But it is to be stressed that care must be
taken not to place undue
or unnecessary limits on a litigant’s right to a fair trial, of
which the discovery procedures often
form an important part.”
[57]
Nassau argued that should the production of the documents be ordered,
that this is a case where
the imposition of conditions limiting the
use and disclosure of the documents would be appropriate. It seeks
conditions to be imposed
that;
[57.1] the
documents are only disclosed to the applicants and their legal
advisors and/or experts in the matter, who are properly
identified,
whether in South Africa or elsewhere;
[57.2] those
advisors and experts undertake not to disseminate the documents to
any third parties; and
[57.3] that
the documents are only utilised for the purpose of this litigation in
South Africa.
[58]
The owner is dead set against the imposition of any conditions on the
disclosure of the documents,
arguing that the conditions proposes are
unworkable for the following reasons:
[58.1] if the owner
compelled to identify its advisors and experts to Nassau before
disclosing the documents to them, this will
give Nassau an unfair
advantage. Normally the identities of experts need only be disclosed
at the time of delivery of expert notices
in terms of the Rules when
it advises on the intention to call a particular expert;
[58.2] it may
be necessary to disclose the documents to third parties for purposes
of gathering evidence, for example ex-employees
of Nassau,
Promontoria North or the Bank who may be prepared to give evidence
relating to the documents; and
[58.3]
the documents will have to be disclosed to the owner’s German
lawyers who are advising the owner in proceedings
against the Bank
and other entities in other jurisdictions.
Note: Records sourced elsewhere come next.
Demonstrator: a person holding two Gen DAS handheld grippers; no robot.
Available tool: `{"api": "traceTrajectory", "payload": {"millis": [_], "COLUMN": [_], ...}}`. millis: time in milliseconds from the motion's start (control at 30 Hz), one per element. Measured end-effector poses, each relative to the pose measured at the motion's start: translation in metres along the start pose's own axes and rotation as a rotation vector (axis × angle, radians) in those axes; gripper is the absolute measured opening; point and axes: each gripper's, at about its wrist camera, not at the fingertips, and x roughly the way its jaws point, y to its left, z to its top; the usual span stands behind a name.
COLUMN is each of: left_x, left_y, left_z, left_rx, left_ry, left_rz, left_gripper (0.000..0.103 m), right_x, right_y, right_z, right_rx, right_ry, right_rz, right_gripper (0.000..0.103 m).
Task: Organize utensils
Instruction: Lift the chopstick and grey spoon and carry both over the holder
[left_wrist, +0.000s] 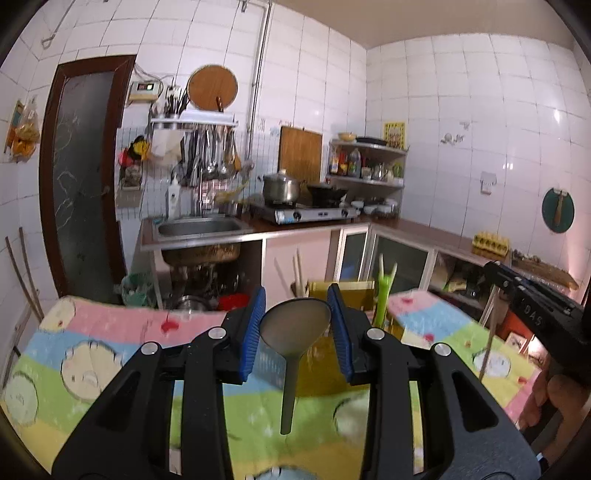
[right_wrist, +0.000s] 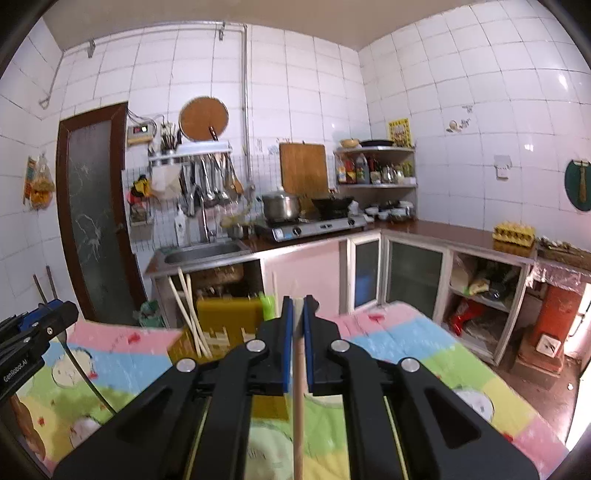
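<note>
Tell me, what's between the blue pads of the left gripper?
A grey spoon. Its bowl sits between the left gripper's blue pads, handle hanging down over the colourful cloth. The left wrist view shows it.

White tiled walls (right_wrist: 303, 85); dark-framed door (right_wrist: 92, 206) at left. L-shaped counter (right_wrist: 443, 229) carries sink (right_wrist: 207, 251) and stove (right_wrist: 310, 227) with pot (right_wrist: 280, 206) and wok (right_wrist: 332, 205). Corner shelf (right_wrist: 376, 151) holds bottles; cutting board (right_wrist: 303, 170) leans on wall; glare on right tiles.
</note>
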Motion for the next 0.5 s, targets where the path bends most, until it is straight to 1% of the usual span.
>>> {"api": "traceTrajectory", "payload": {"millis": [167,233,300,400,500], "left_x": [0.023,0.035,0.047,0.07,0.098], "left_y": [-0.008,-0.013,-0.017,-0.022,-0.024], "left_z": [0.057,0.075,0.087,0.095,0.086], "left_rx": [-0.015,-0.012,-0.015,-0.025,-0.025], "left_ry": [-0.065,-0.094,-0.106,-0.114,-0.094], "left_rz": [-0.03,-0.033,-0.043,-0.059,-0.063], "left_gripper": [0.033,0.033,0.033,0.033,0.033], "right_x": [0.019,0.031,0.042,0.063,0.085], "right_y": [0.011,0.015,0.017,0.017,0.016], "right_z": [0.042,0.059,0.071,0.081,0.079], "right_rx": [-0.001,-0.008,0.003,0.037,0.06], "right_ry": [-0.095,-0.137,-0.167,-0.206,-0.225], "right_rz": [0.028,0.029,0.036,0.053,0.067], "right_gripper": [0.006,0.006,0.006,0.006,0.006]}}
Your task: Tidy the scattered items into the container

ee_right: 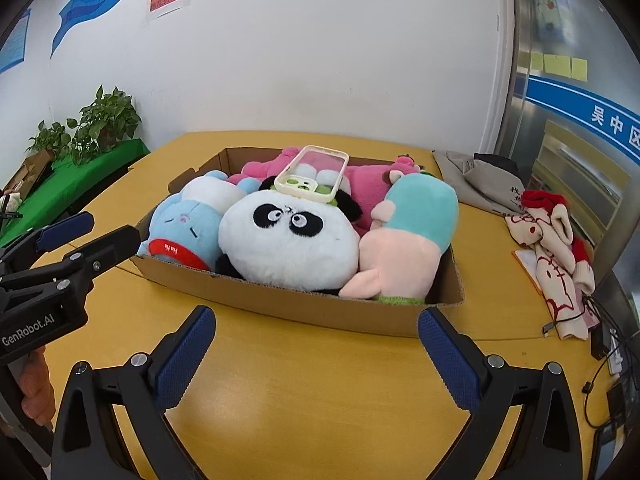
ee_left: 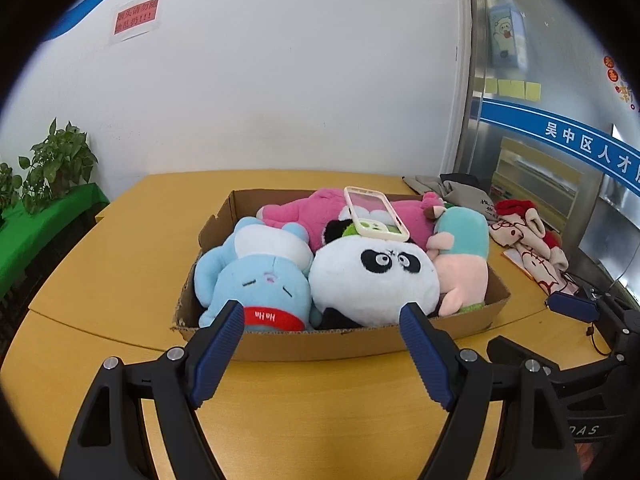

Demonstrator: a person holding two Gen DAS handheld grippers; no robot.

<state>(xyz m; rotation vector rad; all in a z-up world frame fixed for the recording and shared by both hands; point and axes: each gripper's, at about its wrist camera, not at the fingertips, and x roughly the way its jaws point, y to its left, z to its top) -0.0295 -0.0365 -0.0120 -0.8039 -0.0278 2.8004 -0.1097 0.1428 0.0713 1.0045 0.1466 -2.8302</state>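
Note:
A cardboard box (ee_left: 340, 342) (ee_right: 304, 304) sits on the yellow table. It holds a blue plush (ee_left: 256, 280) (ee_right: 184, 228), a panda plush (ee_left: 372, 276) (ee_right: 288, 240), a pink plush (ee_left: 304, 212) (ee_right: 368, 184) and a teal-and-pink plush (ee_left: 464, 248) (ee_right: 412, 232). A cream phone case (ee_left: 376, 216) (ee_right: 316, 176) lies on top of the plushes. My left gripper (ee_left: 324, 316) is open and empty just in front of the box; it also shows in the right wrist view (ee_right: 104, 228). My right gripper (ee_right: 316, 320) is open and empty before the box's near wall.
A red-and-white patterned cloth (ee_left: 528, 240) (ee_right: 556, 248) and a grey bag (ee_left: 448, 188) (ee_right: 484, 176) lie on the table right of the box. Cables (ee_right: 600, 344) lie at the right edge. Potted plants (ee_left: 52, 164) (ee_right: 100, 120) stand on a green-covered surface at left.

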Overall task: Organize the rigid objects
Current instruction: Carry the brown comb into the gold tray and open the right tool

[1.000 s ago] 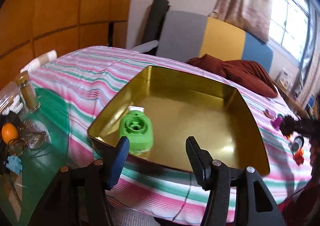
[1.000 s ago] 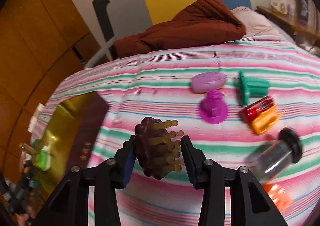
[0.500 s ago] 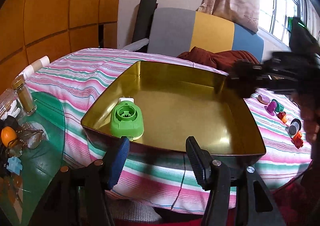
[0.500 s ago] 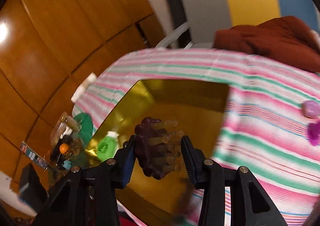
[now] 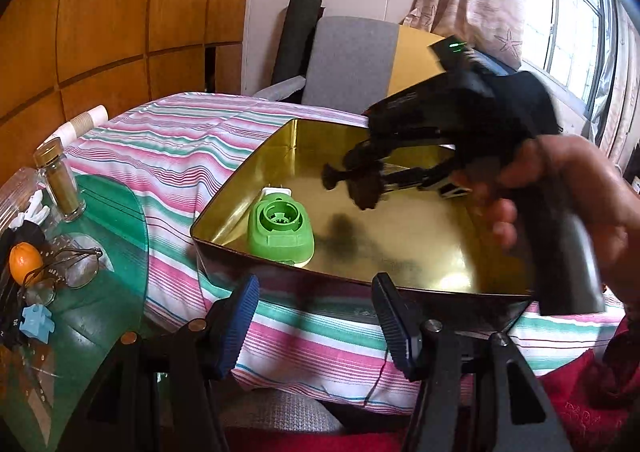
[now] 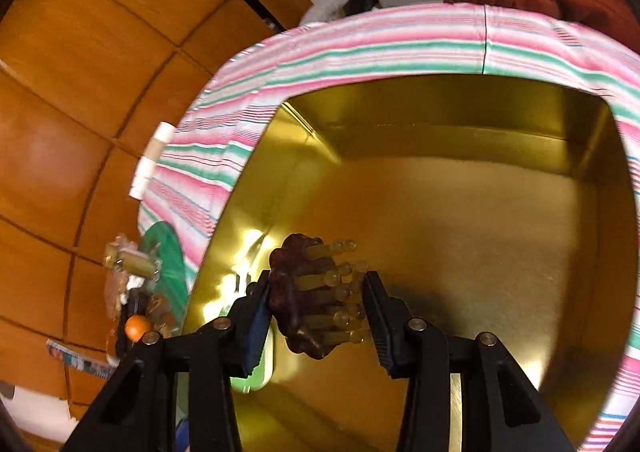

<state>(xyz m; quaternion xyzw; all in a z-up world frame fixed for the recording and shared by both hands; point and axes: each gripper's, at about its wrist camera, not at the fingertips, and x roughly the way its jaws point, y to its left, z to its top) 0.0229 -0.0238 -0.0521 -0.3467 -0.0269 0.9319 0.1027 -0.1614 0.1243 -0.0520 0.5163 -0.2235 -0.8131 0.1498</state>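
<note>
Carrying the brush over the gold tin

I am holding the brown bristle brush [image 6: 308, 300] in my right claw [image 6: 316, 306], narrowed on it sideways, the dark back against one pad and the bristle tips against the other, so the bristles are pointing across the claw; its longer side is running along the fingers. My left claw [image 5: 314, 318] is gaping wide and empty just short of the gold tin [image 5: 496, 272]. The brush is hanging above the tin's floor, right of the green plastic piece [image 5: 280, 230] lying inside. The drop spot, I judge, is lying straight below, on the striped bed [image 5: 176, 155].
</note>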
It is not possible for the
German lawyers to ignore the contents of
the documents when
furnishing advice on litigation in other jurisdictions because this
court has precluded them from disclosing
the documents in relation to
proceedings in such other jurisdictions.
[59]
I have given very careful consideration as to whether it is
appropriate in this matter to impose
conditions on making the
documents available to the applicants, being mindful of the nature of
this matter, and especially the
mainstay of the defence raised by the
owner to Nassau’s claim relating to the validity of the
assignment in favour of Nassau
and consequently the latter’s
standing in these proceedings. The significance (or not) of these
issues raised in defence
may well be garnered from the requested
documents, but then it will most certainly be necessary to discuss
the contents of the
documents in consultation with experts and/or
other potential witnesses.
[60]
I am also persuaded by the reasoning of Thring J in
Unilever plc v
Polagric (Pty) Ltd
2001 (2) SA 329
where the judge recognised
that there are cases where the imposition of conditions to the
disclosure of documents are necessary
and can be justified, but went
on to say:
“
However,
I do not think that this is one of them. It is unwise, in my view,
unless very special circumstances exist, to create a
situation in
which legal advisers or experts of a party to opposed litigation may
find themselves in possession of information
which may be highly
relevant to the litigation but which they are precluded from
communicating to their client. What are they to
do with such
information? How are they to obtain instructions in relation thereto?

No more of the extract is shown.